### WHAT YOU NEED TO DO
From the listing below, extract each line containing the string "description".

☆ ☆ ☆ ☆ ☆ ☆ ☆

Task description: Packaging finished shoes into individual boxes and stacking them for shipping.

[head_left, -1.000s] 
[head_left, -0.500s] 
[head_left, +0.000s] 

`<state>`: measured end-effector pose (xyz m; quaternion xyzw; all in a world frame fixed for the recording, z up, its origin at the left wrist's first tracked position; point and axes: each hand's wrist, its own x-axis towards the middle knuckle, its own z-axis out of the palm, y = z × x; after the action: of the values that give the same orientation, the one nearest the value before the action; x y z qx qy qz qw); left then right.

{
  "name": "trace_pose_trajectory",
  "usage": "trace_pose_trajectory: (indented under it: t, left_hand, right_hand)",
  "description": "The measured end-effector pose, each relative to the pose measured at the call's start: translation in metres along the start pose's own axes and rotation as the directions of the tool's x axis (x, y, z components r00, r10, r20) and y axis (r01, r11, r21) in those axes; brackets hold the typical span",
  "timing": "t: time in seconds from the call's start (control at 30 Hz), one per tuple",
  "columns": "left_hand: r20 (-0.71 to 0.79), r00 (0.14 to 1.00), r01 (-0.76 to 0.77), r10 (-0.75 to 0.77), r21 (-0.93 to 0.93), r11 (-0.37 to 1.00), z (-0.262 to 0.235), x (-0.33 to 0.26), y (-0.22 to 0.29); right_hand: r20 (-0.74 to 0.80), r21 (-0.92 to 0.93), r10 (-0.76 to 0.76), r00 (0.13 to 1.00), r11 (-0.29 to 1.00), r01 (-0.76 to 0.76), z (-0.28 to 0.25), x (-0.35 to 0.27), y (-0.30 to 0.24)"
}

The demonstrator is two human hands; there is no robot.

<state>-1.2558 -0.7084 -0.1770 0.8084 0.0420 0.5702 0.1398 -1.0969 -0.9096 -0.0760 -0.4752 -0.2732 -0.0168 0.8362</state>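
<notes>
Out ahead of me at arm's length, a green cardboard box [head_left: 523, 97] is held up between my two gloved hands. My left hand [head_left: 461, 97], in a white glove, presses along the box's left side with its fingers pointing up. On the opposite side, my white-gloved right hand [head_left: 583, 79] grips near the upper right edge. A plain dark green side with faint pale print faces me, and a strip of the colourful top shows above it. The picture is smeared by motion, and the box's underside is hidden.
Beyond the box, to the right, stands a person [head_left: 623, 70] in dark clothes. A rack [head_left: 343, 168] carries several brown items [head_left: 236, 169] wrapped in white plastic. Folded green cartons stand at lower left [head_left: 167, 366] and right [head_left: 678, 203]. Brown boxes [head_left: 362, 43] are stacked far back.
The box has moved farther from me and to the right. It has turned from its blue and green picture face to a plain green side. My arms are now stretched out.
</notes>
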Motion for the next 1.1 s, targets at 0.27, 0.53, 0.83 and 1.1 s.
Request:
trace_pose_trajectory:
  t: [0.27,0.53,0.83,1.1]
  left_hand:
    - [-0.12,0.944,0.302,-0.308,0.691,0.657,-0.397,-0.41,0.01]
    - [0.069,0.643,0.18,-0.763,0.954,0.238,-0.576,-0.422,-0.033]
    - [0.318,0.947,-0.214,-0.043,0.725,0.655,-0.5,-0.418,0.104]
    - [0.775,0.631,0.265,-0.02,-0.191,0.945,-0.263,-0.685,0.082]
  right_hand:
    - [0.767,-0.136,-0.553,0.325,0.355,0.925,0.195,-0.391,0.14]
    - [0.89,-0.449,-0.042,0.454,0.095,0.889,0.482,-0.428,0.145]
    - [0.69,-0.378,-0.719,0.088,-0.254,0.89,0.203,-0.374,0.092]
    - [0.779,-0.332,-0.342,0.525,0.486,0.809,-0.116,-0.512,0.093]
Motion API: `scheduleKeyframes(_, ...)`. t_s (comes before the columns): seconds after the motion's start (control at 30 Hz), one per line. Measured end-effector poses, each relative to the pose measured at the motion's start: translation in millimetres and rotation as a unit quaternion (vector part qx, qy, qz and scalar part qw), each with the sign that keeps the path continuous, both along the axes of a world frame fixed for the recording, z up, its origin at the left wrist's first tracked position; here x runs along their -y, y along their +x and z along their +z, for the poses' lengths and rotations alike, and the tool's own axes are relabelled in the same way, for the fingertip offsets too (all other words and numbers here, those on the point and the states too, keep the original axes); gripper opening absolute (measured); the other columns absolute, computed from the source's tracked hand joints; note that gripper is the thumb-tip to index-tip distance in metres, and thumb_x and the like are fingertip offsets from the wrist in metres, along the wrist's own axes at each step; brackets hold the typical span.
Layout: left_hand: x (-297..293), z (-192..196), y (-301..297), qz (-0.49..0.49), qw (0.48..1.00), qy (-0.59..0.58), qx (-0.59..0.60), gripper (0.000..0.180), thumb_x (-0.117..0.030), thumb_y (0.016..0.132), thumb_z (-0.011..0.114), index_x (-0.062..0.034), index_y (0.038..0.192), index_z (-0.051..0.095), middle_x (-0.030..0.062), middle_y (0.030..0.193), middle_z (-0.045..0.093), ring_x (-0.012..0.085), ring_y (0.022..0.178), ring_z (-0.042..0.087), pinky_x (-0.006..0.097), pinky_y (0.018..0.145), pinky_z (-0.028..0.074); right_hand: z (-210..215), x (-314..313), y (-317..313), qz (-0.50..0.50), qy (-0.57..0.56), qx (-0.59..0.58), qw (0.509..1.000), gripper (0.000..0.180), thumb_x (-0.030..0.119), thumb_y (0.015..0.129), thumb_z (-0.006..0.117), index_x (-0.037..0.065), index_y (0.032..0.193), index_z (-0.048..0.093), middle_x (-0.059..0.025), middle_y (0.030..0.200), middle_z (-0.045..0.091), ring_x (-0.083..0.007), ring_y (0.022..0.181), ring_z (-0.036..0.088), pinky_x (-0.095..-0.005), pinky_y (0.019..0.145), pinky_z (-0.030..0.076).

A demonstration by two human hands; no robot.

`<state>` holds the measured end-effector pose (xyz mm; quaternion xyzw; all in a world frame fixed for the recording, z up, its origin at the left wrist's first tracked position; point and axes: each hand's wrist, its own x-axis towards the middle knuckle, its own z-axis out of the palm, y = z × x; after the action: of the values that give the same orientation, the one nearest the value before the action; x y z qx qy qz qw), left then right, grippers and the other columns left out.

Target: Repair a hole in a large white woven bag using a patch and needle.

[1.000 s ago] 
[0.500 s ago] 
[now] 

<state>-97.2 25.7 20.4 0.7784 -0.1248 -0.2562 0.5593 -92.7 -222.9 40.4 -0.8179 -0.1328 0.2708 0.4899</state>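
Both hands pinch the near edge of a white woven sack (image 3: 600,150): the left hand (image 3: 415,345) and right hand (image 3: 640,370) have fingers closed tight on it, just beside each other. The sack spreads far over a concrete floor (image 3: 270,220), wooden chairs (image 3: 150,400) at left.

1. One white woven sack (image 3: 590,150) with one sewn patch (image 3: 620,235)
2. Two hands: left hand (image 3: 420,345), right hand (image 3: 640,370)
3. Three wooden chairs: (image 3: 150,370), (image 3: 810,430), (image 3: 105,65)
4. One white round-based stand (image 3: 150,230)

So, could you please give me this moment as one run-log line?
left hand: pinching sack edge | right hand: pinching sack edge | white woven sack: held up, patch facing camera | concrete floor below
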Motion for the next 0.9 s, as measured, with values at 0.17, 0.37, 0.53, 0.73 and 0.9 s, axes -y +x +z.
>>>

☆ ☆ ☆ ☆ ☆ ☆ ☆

### SOLUTION FOR THIS TASK
Task description: Packaging finished shoes into individual boxes and stacking them for shipping.
  "description": "The measured end-effector pose, each relative to the pose measured at the call's start: translation in metres along the start pose's own axes and rotation as the directions of the tool's x axis (x, y, z components r00, r10, r20) and y axis (r01, r11, r21) in those axes; brackets hold the typical span",

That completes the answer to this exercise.